AIM OF THE TASK ▸ In the material below, find each line with the string "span" and copy it.

ENTRIES SHOWN ▸
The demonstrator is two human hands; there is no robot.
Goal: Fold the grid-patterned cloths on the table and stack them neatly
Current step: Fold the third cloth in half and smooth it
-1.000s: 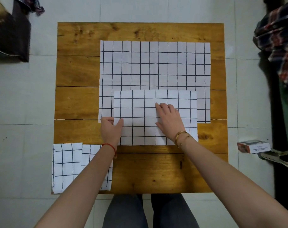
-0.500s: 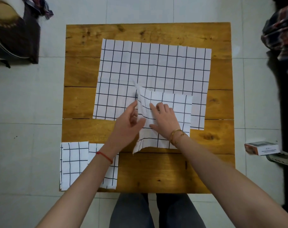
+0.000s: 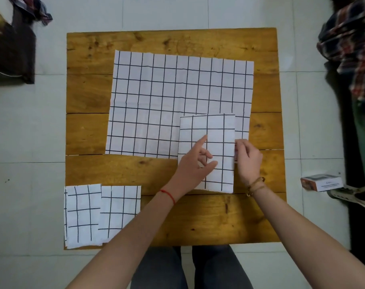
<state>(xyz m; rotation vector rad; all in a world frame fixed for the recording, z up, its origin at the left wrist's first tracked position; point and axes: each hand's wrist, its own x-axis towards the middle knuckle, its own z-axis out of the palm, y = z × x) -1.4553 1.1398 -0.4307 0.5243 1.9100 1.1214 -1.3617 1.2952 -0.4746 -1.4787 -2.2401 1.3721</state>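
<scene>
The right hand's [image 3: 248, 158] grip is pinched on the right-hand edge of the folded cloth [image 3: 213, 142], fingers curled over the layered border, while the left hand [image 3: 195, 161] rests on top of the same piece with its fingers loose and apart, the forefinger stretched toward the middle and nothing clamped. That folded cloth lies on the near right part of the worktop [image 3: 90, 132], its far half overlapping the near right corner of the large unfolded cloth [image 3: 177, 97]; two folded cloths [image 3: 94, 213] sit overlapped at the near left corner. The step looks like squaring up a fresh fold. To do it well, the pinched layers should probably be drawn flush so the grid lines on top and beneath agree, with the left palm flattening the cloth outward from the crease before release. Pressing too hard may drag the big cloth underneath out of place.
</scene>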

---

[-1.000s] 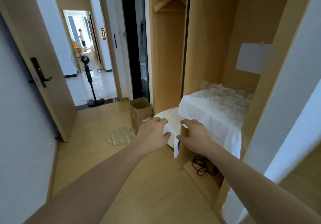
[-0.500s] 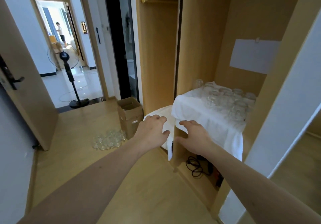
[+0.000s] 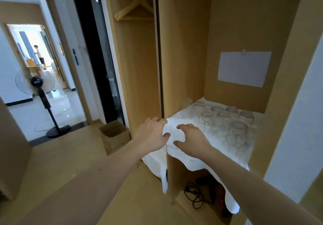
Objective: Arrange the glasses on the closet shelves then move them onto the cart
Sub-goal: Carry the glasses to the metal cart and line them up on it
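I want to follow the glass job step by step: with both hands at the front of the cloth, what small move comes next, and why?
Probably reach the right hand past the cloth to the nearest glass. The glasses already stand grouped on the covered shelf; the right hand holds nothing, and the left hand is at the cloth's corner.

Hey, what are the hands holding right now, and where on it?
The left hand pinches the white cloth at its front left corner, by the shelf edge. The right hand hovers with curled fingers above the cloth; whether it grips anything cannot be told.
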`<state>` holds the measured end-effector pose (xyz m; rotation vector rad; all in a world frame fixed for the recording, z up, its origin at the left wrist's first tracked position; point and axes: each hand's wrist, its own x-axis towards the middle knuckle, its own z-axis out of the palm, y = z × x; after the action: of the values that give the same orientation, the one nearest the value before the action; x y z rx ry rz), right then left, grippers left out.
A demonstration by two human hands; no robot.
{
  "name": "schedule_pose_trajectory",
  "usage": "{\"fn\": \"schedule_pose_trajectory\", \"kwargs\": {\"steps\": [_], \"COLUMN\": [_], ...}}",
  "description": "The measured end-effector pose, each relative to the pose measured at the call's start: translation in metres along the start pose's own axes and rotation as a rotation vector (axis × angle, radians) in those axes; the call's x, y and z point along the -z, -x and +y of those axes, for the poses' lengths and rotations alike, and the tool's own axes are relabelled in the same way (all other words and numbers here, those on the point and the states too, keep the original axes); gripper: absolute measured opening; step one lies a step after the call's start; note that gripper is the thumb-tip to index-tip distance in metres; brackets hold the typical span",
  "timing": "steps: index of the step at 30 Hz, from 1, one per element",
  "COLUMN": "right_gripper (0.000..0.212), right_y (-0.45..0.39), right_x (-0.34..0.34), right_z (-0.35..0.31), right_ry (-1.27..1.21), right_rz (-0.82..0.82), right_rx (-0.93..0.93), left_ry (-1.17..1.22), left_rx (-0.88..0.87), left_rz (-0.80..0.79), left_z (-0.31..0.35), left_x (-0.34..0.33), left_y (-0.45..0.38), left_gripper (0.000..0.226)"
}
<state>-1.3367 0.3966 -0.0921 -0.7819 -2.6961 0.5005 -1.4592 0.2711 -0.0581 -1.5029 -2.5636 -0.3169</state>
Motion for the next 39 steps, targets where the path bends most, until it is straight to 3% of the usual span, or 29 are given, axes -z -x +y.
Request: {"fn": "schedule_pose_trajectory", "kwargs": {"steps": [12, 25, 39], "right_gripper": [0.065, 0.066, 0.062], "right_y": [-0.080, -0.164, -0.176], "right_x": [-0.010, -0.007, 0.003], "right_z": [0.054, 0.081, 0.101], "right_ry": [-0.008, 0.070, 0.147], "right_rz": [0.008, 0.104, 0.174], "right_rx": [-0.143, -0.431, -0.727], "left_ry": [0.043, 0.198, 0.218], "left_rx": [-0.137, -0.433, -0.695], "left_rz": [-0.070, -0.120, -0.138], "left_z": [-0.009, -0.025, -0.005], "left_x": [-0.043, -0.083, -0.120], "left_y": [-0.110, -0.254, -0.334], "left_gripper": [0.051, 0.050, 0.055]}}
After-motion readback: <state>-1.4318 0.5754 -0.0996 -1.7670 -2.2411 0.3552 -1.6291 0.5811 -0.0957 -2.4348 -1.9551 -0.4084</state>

RESULT BELOW ▸
  "description": "The measured end-effector pose, each relative to the pose measured at the call's start: translation in metres along the start pose's own axes and rotation as a rotation vector (axis × angle, radians) in those axes; the call's x, y and z point along the -z, -x and +y of those axes, for the poses' lengths and rotations alike, and the tool's own axes are relabelled in the same way (all other words and numbers here, those on the point and the states too, keep the original axes); gripper: absolute measured opening; step one lies a step after the call's start; note that gripper is the thumb-tip to index-tip distance in metres; brackets hold the typical span",
Motion for the next 39 steps, targets where the path bends most, until it is straight to 3% of the usual span, or 29 are given, axes -z -x +y.

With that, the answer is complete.